- **EXERCISE REQUIREMENTS**
A faithful transcription is wanted of the lines from the top of the material through the line that holds "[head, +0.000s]", both ends included, leaving out the pictures.

____

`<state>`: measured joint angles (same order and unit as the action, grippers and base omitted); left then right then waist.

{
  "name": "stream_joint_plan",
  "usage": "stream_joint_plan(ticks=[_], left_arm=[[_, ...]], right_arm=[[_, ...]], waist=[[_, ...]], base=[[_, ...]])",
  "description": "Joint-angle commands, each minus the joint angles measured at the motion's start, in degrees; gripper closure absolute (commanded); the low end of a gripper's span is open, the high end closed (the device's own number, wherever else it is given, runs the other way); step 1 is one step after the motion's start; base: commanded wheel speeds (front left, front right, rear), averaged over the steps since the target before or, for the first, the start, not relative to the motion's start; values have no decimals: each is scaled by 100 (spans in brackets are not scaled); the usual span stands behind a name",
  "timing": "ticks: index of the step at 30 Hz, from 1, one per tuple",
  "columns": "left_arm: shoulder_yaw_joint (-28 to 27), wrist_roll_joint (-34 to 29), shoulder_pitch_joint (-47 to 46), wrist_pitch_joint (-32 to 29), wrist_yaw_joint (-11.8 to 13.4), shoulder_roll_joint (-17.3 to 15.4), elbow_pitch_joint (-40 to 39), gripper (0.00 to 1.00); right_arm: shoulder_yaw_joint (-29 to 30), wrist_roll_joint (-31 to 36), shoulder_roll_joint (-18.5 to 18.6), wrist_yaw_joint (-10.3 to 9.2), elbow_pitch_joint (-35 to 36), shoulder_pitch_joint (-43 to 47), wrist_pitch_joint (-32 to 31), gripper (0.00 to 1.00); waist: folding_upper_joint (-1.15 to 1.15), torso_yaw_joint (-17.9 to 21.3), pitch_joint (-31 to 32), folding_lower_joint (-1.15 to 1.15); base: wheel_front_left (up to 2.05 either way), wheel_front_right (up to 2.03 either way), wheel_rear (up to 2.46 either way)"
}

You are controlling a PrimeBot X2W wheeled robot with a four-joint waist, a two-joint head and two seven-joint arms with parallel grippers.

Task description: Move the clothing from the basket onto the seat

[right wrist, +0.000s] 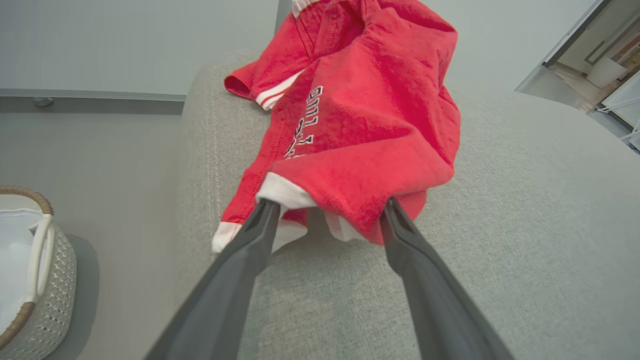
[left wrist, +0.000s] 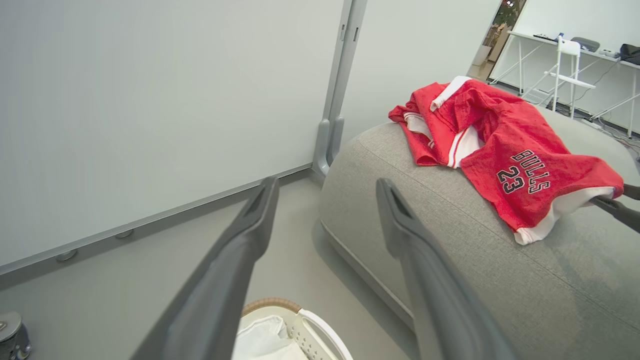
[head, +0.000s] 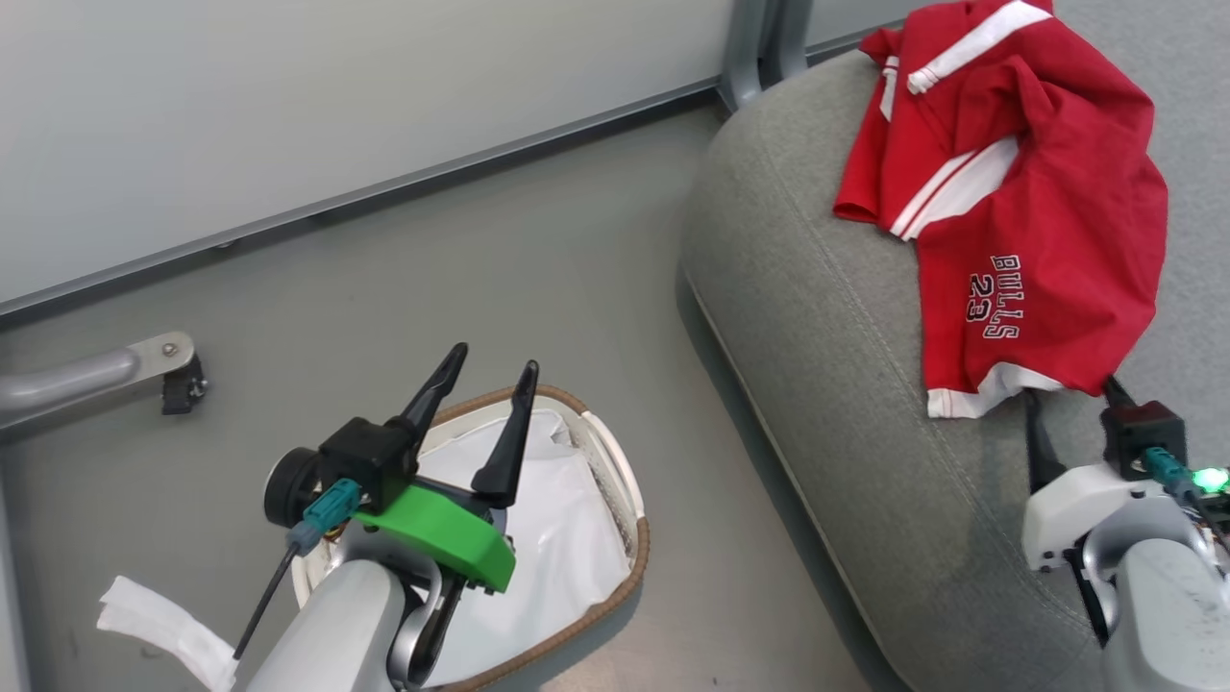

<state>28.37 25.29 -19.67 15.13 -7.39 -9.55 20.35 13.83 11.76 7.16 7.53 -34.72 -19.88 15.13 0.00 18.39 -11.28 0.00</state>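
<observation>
The red clothing (head: 1038,192) with white trim and "BULLS 23" lettering lies crumpled on the grey seat (head: 846,384), also in the left wrist view (left wrist: 500,145). My right gripper (head: 1071,404) is open at the garment's near hem. In the right wrist view the clothing (right wrist: 360,100) drapes over both spread fingertips (right wrist: 267,210) of that gripper (right wrist: 330,207), which close on nothing. The cream basket (head: 629,567) stands on the floor left of the seat, with a white sheet (head: 548,519) inside. My left gripper (head: 495,363) hangs open above the basket, empty.
A pale wall panel with a metal post (head: 750,48) runs behind. A metal leg with a caster (head: 178,375) sits at the left. A white strip (head: 163,625) lies on the floor by the basket. A desk and white chair (left wrist: 570,65) stand far off.
</observation>
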Motion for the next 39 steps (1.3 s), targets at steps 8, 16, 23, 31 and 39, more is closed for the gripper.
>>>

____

- **WRITTEN SOLUTION**
`<state>`: measured joint angles (same order and unit as the action, grippers and base omitted); left then right then waist.

{
  "name": "stream_joint_plan",
  "usage": "stream_joint_plan(ticks=[_], left_arm=[[_, ...]], right_arm=[[_, ...]], waist=[[_, ...]], base=[[_, ...]])",
  "description": "Joint-angle commands, each minus the joint angles measured at the motion's start, in degrees; gripper closure absolute (commanded); the low end of a gripper's span is open, the high end closed (the device's own number, wherever else it is given, runs the other way); step 1 is one step after the motion's start; base: commanded wheel speeds (front left, front right, rear), averaged over the steps since the target before or, for the first, the start, not relative to the motion's start; values have no decimals: each is scaled by 100 (spans in brackets are not scaled); the usual span stands behind a name",
  "timing": "ticks: index of the step at 30 Hz, from 1, one per tuple",
  "columns": "left_arm: shoulder_yaw_joint (-28 to 27), wrist_roll_joint (-34 to 29), shoulder_pitch_joint (-47 to 46), wrist_pitch_joint (-32 to 29), wrist_yaw_joint (-11.8 to 13.4), shoulder_roll_joint (-17.3 to 15.4), elbow_pitch_joint (-40 to 39), gripper (0.00 to 1.00); right_arm: shoulder_yaw_joint (-29 to 30), wrist_roll_joint (-31 to 36), shoulder_roll_joint (-18.5 to 18.6), wrist_yaw_joint (-10.3 to 9.2), elbow_pitch_joint (-35 to 36), shoulder_pitch_joint (-43 to 47), wrist_pitch_joint (-32 to 31), gripper (0.00 to 1.00); waist: folding_upper_joint (-1.15 to 1.15), torso_yaw_joint (-17.9 to 21.3), pitch_joint (-31 to 32), folding_lower_joint (-1.15 to 1.15); base: wheel_front_left (up to 2.05 either way), wheel_front_right (up to 2.03 either way), wheel_rear (up to 2.46 either way)"
}

You are controlling a PrimeBot X2W wheeled robot with a four-joint waist, a two-joint head and two seven-joint arms with parallel grippers.

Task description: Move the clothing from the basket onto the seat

[right wrist, +0.000s] 
[left wrist, +0.000s] 
[head, +0.000s] 

There is nothing further in this answer.